MANILA - Philippine inflation slowed to 4.1 percent in June— a 6-month low, and the lowest inflation rate so far for 2021.
This follows three straight months of inflation remaining steady at 4.5 percent.
This may be the beginning of a downtrend, but there are still many factors that could contribute to higher prices moving forward, said the National Statistician, Undersecretary Dennis Mapa.
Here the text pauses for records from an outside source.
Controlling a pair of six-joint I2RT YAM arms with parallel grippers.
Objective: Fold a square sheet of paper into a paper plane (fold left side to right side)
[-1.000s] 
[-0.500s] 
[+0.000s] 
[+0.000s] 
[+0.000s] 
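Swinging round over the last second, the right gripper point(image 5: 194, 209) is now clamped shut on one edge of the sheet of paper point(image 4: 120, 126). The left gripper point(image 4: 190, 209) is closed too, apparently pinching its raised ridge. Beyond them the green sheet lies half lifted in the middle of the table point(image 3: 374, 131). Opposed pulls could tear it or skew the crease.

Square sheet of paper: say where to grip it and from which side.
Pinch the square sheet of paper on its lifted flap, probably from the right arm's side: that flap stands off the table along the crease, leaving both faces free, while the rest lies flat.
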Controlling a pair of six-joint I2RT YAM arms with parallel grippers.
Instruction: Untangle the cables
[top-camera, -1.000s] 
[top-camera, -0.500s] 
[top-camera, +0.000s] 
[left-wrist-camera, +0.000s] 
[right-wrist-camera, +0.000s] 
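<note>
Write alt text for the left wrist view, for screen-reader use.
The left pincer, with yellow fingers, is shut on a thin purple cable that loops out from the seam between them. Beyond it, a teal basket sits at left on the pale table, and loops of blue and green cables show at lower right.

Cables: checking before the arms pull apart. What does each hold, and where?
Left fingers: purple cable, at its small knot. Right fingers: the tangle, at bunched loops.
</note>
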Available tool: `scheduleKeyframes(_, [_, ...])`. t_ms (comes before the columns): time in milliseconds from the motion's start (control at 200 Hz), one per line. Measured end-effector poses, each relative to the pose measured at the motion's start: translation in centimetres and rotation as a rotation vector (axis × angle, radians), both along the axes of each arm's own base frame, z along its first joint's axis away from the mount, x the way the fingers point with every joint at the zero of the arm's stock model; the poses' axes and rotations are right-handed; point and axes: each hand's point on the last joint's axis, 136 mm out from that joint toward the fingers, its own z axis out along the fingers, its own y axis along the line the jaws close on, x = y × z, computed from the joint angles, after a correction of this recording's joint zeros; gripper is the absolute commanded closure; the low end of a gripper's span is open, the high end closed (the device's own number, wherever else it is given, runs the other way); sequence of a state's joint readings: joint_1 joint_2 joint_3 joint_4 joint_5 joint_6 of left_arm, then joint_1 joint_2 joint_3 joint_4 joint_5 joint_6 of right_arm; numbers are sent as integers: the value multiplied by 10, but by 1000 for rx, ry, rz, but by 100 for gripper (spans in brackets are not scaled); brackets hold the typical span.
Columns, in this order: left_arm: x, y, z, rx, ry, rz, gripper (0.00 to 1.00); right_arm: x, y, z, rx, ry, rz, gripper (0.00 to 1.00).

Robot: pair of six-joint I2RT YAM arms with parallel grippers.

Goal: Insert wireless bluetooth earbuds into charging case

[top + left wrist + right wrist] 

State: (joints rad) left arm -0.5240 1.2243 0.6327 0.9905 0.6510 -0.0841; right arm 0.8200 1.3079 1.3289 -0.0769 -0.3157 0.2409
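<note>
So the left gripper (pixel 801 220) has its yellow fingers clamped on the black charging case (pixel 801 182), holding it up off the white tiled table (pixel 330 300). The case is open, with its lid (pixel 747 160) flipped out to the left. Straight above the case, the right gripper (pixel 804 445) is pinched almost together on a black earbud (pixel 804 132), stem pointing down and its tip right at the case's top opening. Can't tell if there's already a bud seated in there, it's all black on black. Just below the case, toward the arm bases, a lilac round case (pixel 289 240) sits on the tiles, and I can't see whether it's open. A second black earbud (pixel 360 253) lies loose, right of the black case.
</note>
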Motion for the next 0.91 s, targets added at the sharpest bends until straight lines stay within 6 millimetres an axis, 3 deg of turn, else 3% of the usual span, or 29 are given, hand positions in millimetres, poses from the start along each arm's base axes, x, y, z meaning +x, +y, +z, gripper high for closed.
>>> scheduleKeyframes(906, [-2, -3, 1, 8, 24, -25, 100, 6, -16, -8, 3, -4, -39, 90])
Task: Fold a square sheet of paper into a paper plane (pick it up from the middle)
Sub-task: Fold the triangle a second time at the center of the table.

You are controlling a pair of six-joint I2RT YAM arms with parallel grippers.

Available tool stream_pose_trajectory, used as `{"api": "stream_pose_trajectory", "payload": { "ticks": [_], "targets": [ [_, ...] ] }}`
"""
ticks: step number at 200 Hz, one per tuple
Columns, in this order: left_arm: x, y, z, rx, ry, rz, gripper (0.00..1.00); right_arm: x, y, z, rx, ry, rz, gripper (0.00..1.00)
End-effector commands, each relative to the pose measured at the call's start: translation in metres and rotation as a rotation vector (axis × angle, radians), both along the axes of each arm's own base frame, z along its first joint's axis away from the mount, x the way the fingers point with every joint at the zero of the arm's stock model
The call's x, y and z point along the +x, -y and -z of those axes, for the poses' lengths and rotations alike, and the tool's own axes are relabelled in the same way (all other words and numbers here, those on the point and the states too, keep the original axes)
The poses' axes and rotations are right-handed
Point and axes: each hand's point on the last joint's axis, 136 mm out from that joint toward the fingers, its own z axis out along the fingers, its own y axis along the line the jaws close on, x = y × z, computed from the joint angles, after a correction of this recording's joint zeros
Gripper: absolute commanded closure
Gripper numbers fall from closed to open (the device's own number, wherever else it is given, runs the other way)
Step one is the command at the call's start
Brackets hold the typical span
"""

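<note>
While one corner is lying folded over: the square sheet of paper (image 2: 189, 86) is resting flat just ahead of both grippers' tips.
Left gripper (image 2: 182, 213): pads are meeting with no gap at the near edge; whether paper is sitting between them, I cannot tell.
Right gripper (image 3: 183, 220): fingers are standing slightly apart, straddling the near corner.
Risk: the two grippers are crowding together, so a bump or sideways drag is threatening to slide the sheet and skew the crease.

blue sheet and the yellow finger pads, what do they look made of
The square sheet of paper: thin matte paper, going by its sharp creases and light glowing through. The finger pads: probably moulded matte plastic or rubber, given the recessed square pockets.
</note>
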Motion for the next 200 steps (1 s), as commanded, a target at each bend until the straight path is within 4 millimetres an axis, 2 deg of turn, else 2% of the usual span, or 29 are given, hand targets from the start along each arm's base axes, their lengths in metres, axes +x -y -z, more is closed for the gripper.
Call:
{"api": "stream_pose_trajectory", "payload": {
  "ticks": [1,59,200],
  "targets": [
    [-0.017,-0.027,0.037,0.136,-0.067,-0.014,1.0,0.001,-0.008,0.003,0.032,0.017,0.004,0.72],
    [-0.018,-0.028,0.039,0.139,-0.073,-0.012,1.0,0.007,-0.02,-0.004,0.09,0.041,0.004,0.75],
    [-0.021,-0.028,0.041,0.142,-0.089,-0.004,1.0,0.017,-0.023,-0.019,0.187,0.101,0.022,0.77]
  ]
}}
“Meron tayong threats pa dito, ito ang mga tinitignan natin. One is transport. While there was a slight decrease compared to May, nakita nga natin 'yung level ng prices ay mataas pa rin. Also dahil pumapasok ang fuel sa mataas na weight, particular ang LPG, isa pa 'yon. Pag mag-spike sa petroleum products, may spillover effect sa transport, housing, water, at gas component," Mapa said.
(We have threats here, these are what we are monitoring. One is transport. While there is slight decrease compared to May, we saw that the level of prices is still elevated. Also, fuel comes in at the heavy weight, particularly LPG, that's one. When there's a spike in petroleum products, there's a spillover effect on transport, housing, water and gas components.)
Transport inflation has been a significant contributor to inflation due in large part to the impact of COVID-19 lockdowns on public transport.
Physical distancing has made it more expensive to travel, especially for large groups who were able to share the cost of travel prior to the pandemic.
Transport inflation has fallen sharply over the last few months, but again, as Mapa mentioned, this can be attributed to the high base effect, with transport fares already elevated this time last year.
Mapa also warned food inflation is still a concern.
“Nakikita namin 'yung fish group of items ay tumataas. Ilang buwan na ito na pataas. May mga fish products na negative ang inflation nya, Tilapia, at Bangus. Ang galunggong ang mataas," he said.
(We saw the fish group items rising. It has been rising for the past few months. There are fish products that have negative inflation, tilapia and bangus. Galunggong is elevated.)
Meat inflation, a problem since last year due to the impact of the African Swine Fever on pork supply, slowed in June compared to May, but Mapa said this is also something on their watchlist.
“It is good, sa NCR between P8 [and] P10 ang drop in prices of pork compared to May. Ito ay itra-track natin kung tutuloy ito dahil malaki ang component ng meat sa food basket," he said.
(It's good in NCR, between P8 [and] P10 drop in prices of pork compared to May. We can track this if this will continue since meat has a huge component in the food basket)
Mapa added that the increased importation of frozen pork was also a factor, although he stressed the decline in pork prices was seen in fresh pork meat.
“Nakita namin ang effect of importation, I’m not so sure kung dumating ang malaking bahaging ito. Nakita natin sa datos na bumaba ang inflation ng meat products, particularly ang pork, sa buong bansa at particular sa National Capital Region," Mapa said.
(We saw the effect of importation. I'm not so sure if there has been an arrival of a huge chunk. We saw in the data that there is slower inflation in meat products, particularly pork in the whole country, particularly in the National Capital Region.)
Meat inflation remains elevated, while fish inflation has been on an uptrend for months.
Meanwhile, rice inflation has fallen into negative territory and stayed there. Vegetable inflation accelerated in June but remained in negative territory as well. This means both rice and vegetable prices are lower compared to last year.
The June inflation rate may be the lowest for the Philippines this year, but it is still among the highest in the region, especially when compared to major ASEAN economies. Only Malaysia is experiencing inflation at the same level.
The June inflation rate was lower than the Philippine Central Bank’s forecast for June of 4.3 percent but within the Central Bank’s forecast range of between 3.9 and 4.7 percent.
“The latest inflation number is consistent with expectations that inflation could remain above target in the near term as meat and oil prices remain elevated," Central Bank Governor Benjamin Diokno said.
Meanwhile, the Bangko Sentral ng Pilipinas said average inflation "is projected to settle at the high end of the target range of 2 to 4 percent in 2021.
"However, price pressures are seen to abate leading to the reversion of average inflation near the midpoint of the target in 2022 to 2023," the BSP said.
"The effective implementation of direct non-monetary measures will be crucial in mitigating further supply-side pressures. The risks to the inflation outlook remain broadly balanced. The uptick in international commodity prices owing to supply chain bottlenecks and the recovery in global demand could lend upward pressures on inflation," it added.
Downside risks continue to emanate from new COVID-19 variants that could delay easing of lockdown measures and temper growth prospects, the central bank said.
Central Visayas had the lowest inflation rate in the Philippines in June, while the Bicol Region had the highest. The bottom 30 percent income households experienced an inflation rate of 4.3 percent, once again higher than the national average as poor families spend more on food and transport.